#### REQUIRED WORK
The lines to reproduce run from the one containing "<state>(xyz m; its" to the end of the listing. Reproduce them exactly, both ends included, and nothing else.

#### INPUT DATA

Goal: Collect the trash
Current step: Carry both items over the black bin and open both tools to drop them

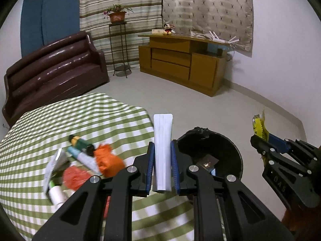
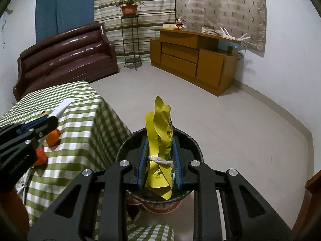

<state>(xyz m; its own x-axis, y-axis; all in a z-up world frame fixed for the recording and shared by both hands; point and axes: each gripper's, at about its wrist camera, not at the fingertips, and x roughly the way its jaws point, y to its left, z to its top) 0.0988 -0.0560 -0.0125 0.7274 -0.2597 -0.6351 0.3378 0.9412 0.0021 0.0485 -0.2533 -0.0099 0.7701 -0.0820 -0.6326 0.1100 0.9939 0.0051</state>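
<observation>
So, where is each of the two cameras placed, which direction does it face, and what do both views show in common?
Left wrist: sits on the left gripper, looking along it over the checked table toward the bin; it grips a white packet, and the right gripper shows at right.
Right wrist: sits on the right gripper, above the bin, gripping a yellow wrapper; the left gripper shows at left.
Shared: table, bin, sofa, cabinet.

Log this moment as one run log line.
left gripper: shut on white packet | right gripper: shut on yellow wrapper, above black bin | more trash on table
</observation>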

#### RESPONSE AREA
<state>(xyz m; its own x-axis, y-axis; all in a z-up world frame fixed for the recording and shared by both hands; point and axes: each gripper's, at about its wrist camera, not at the fingertips, and x roughly the way its jaws point, y to its left, z to its top) 0.0988 -0.0560 -0.0125 0.7274 -0.2597 -0.6351 0.3378 0.9412 0.0021 0.0485 -0.2533 -0.0099 0.7701 -0.0820 -0.6326 0.1100 0.9939 0.0051</state>
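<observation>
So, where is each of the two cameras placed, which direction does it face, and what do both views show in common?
Left wrist: sits on the left gripper, looking along it over the checked table toward the bin; it grips a white packet, and the right gripper shows at right.
Right wrist: sits on the right gripper, above the bin, gripping a yellow wrapper; the left gripper shows at left.
Shared: table, bin, sofa, cabinet.

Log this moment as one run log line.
left gripper: shut on white packet | right gripper: shut on yellow wrapper, above black bin | more trash on table
</observation>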

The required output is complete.